Tussen partijen is in geschil de vraag of het Uwv de mate van arbeidsongeschiktheid van appellant in de zin van de Wet WIA terecht met ingang van 27 februari 2017 heeft vastgesteld op minder dan 35% en terecht heeft geweigerd aan appellant een WIA-uitkering toe te kennen.
4.2.
Met juistheid heeft de rechtbank overwogen dat voor twijfel aan de door de verzekeringsartsen gestelde diagnoses en de daaruit voortvloeiende beperkingen geen grond is. Daaraan wordt nog het volgende toegevoegd. De medische klachten van appellant hebben geleid tot het aannemen van beperkingen ten aanzien van het persoonlijk functioneren, het sociaal functioneren en werktijden in de FML van 11 juli 2017. De verzekeringsarts bezwaar en beroep heeft in zijn rapport van 11 juli 2017 inzichtelijk en overtuigend toegelicht dat er geen grond is voor het aannemen van een urenbeperking. Appellant heeft geen medische informatie ingediend ter motivering van zijn standpunt dat een beperking ten aanzien van persoonlijk risico is aangewezen. Verder heeft een verzekeringsarts bezwaar en beroep in een rapport van 5 juni 2019 toegelicht dat de in hoger beroep ingebrachte informatie van GZ‑psycholoog Van Buuren en van zijn fysiotherapeut geen aanleiding geeft tot een ander oordeel ten aanzien van de belastbaarheid van appellant per 27 februari 2017. Er bestaat geen aanleiding het oordeel van de verzekeringsarts bezwaar en beroep voor onjuist te houden.
4.3.
Ook wordt de rechtbank gevolgd in haar oordeel dat het Uwv voldoende heeft gemotiveerd dat de aan de berekening van het arbeidsongeschiktheidspercentage ten grondslag gelegde functies in medisch opzicht voor appellant geschikt zijn. In hoger beroep heeft de arbeidsdeskundige bezwaar en beroep, na overleg met de verzekeringsarts bezwaar en beroep, in een rapport van 18 juni 2019 inzichtelijk en overtuigend beargumenteerd dat in de geselecteerde functies geen sprake is van overschrijding van de belastbaarheid ten aanzien van de belastingpunten duwen/trekken en dragen. Verder heeft de arbeidsdeskundige bezwaar en beroep in dit rapport afdoende toegelicht dat het opleidingsniveau van appellant juist is vastgesteld.
4.4.
Uit 4.1 tot en met 4.3 volgt dat het hoger beroep niet slaagt. De aangevallen uitspraak zal worden bevestigd.

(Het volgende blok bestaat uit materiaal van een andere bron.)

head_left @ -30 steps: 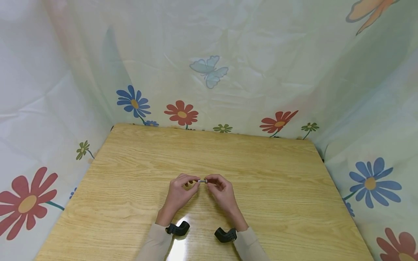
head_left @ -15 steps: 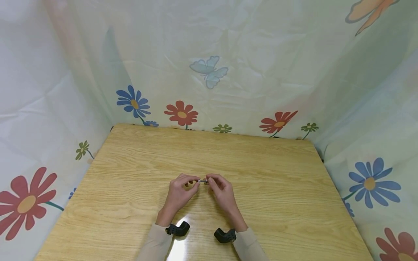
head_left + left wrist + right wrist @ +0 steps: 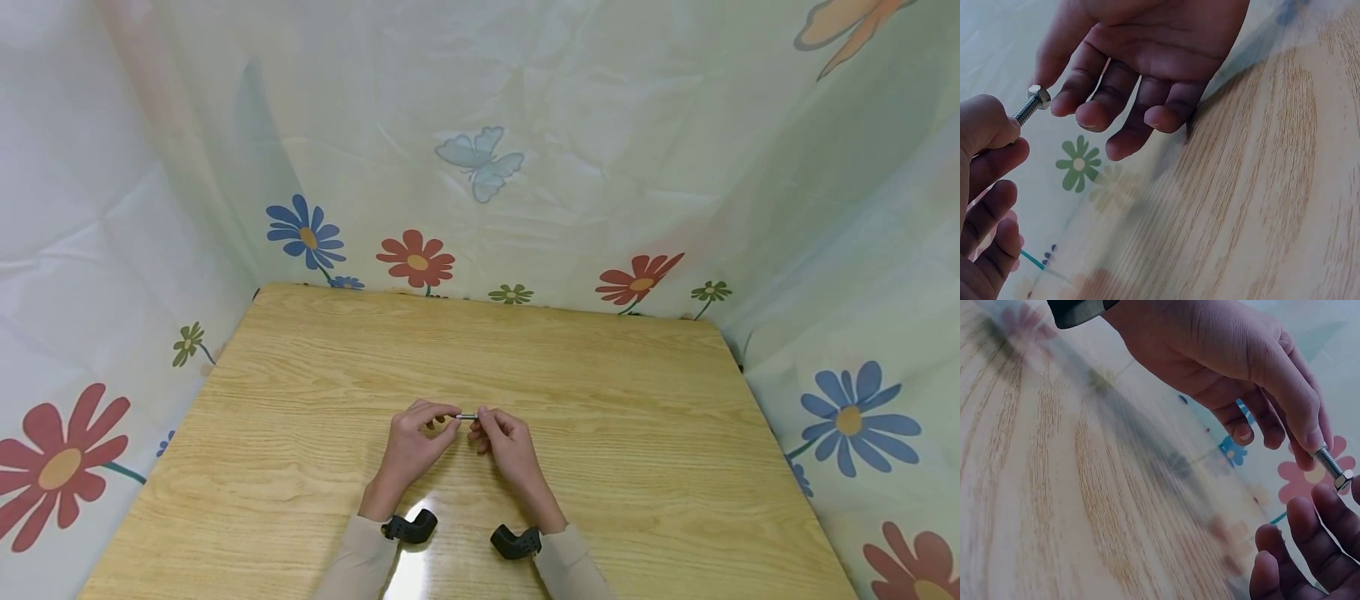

5. Voor een veroordeling in de proceskosten bestaat geen aanleiding.

BESLISSING

De Centrale Raad van Beroep bevestigt de aangevallen uitspraak.
Deze uitspraak is gedaan door A.T. de Kwaasteniet, in tegenwoordigheid van C.M. van de Ven als griffier. De beslissing is uitgesproken in het openbaar op 11 maart 2020.